Bleiben wir also stets demütig und folgen den Spuren der Hoffnung, insofern wir uns für andere einsetzen. Die heutige Kollekte zum Weltmissionssonntag ist nur eine Möglichkeit, für die ich jedoch nachdrücklich werben möchte und Sie um eine großzügige Spende bitte. Die Projekte, die von den Päpstlichen Missionswerken missio München und missio Aachen ausgewählt und gefördert werden, sind es wert, denn wir unterstützen dadurch Botinnen und Boten der Hoffnung.

2. Boten der Hoffnung

Einige davon haben wir heute hier; es sind unsere Gäste aus den Philippinen:

-     Carol Daria, die sich in den Armenvierteln von Manila als Psychologin um traumatisierte Witwen und Waisen kümmert, deren Angehörige während der blutigen Duterte-Diktatur erschossen wurden.

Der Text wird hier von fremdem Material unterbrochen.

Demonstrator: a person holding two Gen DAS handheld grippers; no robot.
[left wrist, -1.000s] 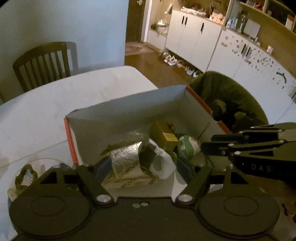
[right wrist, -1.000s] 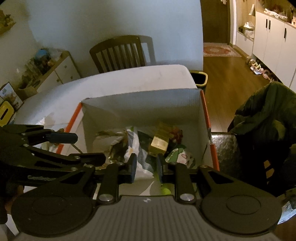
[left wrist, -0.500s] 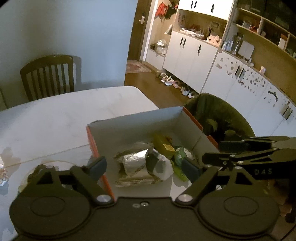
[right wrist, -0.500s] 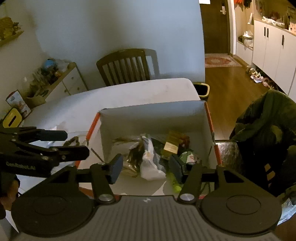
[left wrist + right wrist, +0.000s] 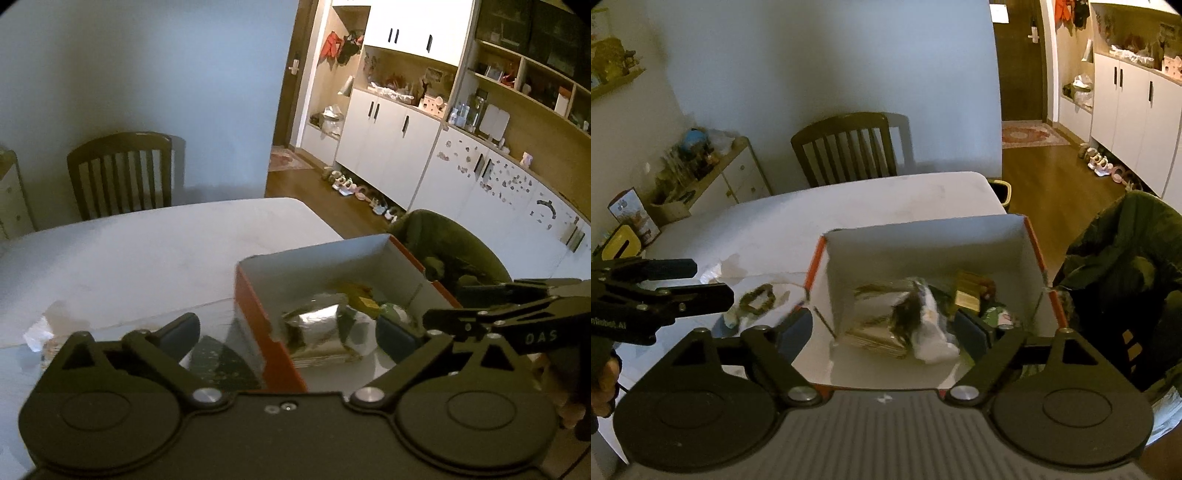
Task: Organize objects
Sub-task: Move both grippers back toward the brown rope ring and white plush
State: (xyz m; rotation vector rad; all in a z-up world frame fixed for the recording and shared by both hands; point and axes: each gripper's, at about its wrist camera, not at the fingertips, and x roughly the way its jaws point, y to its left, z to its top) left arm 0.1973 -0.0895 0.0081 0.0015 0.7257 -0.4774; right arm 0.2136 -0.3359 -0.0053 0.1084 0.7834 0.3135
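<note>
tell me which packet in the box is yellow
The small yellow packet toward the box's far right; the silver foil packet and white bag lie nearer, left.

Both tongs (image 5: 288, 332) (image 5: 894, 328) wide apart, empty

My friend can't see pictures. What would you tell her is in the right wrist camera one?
An open right gripper hangs over an orange-edged cardboard box on a white table, holding a foil packet, a white bag and a yellow carton. The left gripper is at the left, near a beaded bracelet.
</note>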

-     Father Christian „Toots“ Buenafe vom Orden der Karmeliter, der sich für politisch zu Unrecht Gefangene einsetzt, deren Menschenrechte missachtet und die teilweise gefoltert werden. Er tut dies, obwohl er dadurch selbst in Gefahr gerät und sein Leben bedroht ist.

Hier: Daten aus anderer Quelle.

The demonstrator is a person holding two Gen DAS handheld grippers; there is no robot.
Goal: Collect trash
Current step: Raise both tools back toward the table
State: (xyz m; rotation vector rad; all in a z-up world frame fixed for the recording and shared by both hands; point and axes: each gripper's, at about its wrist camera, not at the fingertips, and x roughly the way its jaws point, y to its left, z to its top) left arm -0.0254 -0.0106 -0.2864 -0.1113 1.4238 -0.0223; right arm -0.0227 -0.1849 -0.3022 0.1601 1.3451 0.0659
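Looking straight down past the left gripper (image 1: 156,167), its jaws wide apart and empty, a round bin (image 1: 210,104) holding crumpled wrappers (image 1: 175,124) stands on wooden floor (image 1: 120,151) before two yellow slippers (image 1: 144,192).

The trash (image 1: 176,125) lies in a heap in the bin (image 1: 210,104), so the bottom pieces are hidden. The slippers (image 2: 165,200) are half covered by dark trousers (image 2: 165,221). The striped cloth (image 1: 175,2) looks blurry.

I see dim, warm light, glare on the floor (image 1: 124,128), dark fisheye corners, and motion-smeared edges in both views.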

-     Sister Ailyn Binco, die mit ihren Mitschwestern aus dem Orden der Good Sheperd Sisters ein Schutzzentrum für missbrauchte Mädchen betreut und ihnen auf dem schweren Weg zurück ins Leben hilft.

-     Jocelyn Aquiatan, die sich auf der Insel Mindanao für Frieden und Gerechtigkeit einsetzt, mit einem besonderen Schwerpunkt auf dem Schutz der Rechte indigener Gemeinschaften.

Wenn Sie es noch nicht getan haben, möchte ich Sie einladen, sich mit der Arbeit und den Projekten unserer Gäste näher zu beschäftigen. Sie alle stehen beispielhaft für viele andere Botinnen und Boten der Hoffnung, die wir als Weltkirche mit unseren Spenden unterstützen. Papst Leo XIV. hätte sicherlich seine Freude daran, da in seiner gerade veröffentlichen Schrift Dilexi te, einer Ermahnung (Exhoration) an uns alle, den Wunsch seines Vorgängers Papst Franziskus ausdrücklich teilt, sich an die Seite der Bedrückten und Gedemütigten zu stellen (vgl. Dilexi te 3). Tun wir dies, indem wir heute etwas geben, aber tun wir es auch im Alltag, insofern wir einen wachen Blick dafür haben, wo Menschen herabgesetzt und benachteiligt werden! Helfen kann uns dabei unsere innere Achtsamkeit sowie unser Glaube, womit ich zu meinem letzten, kürzeren Gedanken komme.

3. Urgrund der Hoffnung

Seit ihren Anfängen hat die Kirche verkündet, dass der Urgrund der Hoffnung Jesus Christus ist. Schon der Apostel Paulus ruft uns im ersten Brief an Timotheus zu, dass allein der Sohn Gottes „unsere Hoffnung“ (1 Tim 1,1) verkörpert. Darum hat der verstorbene Papst Franziskus in seiner Verkündigungsbulle zum Heiligen Jahr wohl auch ganz bewusst an den Anfang den Wunsch gestellt, dass dieses Jahr eine Gelegenheit sein möge, Jesus Christus neu kennenzulernen, jede und jeder auf seine ganz persönliche Weise (Spes non confundit 1). Von IHM und durch IHN wird uns Hoffnung geschenkt. Als entscheidende Voraussetzungen hierfür werden unsere Taufe und Firmung genannt, bei denen wir uns Gott übergeben haben, der uns mit seinem Geist erfüllen und innerlich stärken will. In der Eucharistiefeier dürfen wir dem Herrn darüber hinaus leibhaftig begegnen und seine Liebe in uns aufnehmen.

Machen wir uns also immer wieder bewusst, dass es Gott selbst ist, der in uns wirkt. Allein daraus können wir Hoffnung schöpfen. An diesem Glauben hat sich bis heute nichts verändert und so fasste es Papst Franziskus mit den schönen Worten zusammen: „Es ist nämlich der Heilige Geist, der mit seiner beständigen Gegenwart in der pilgernden Kirche das Licht der Hoffnung in den Gläubigen verbreitet. Er lässt es brennen wie eine Fackel, die nie erlischt, um unserem Leben Halt und Kraft zu geben.“ (Spes non confundit 3)

Daran wollen wir uns festhalten: Gott, der sich in Jesus Christus offenbart hat, als Quelle der Hoffnung suchen, in Wort und Tat den von ihm vorgelebten Spuren der Hoffnung folgen, und letztlich, wie unsere Gäste von den Philippinen, zu Botinnen und Boten der Hoffnung werden. Einer Hoffnung, die nicht zugrunde gehen lässt.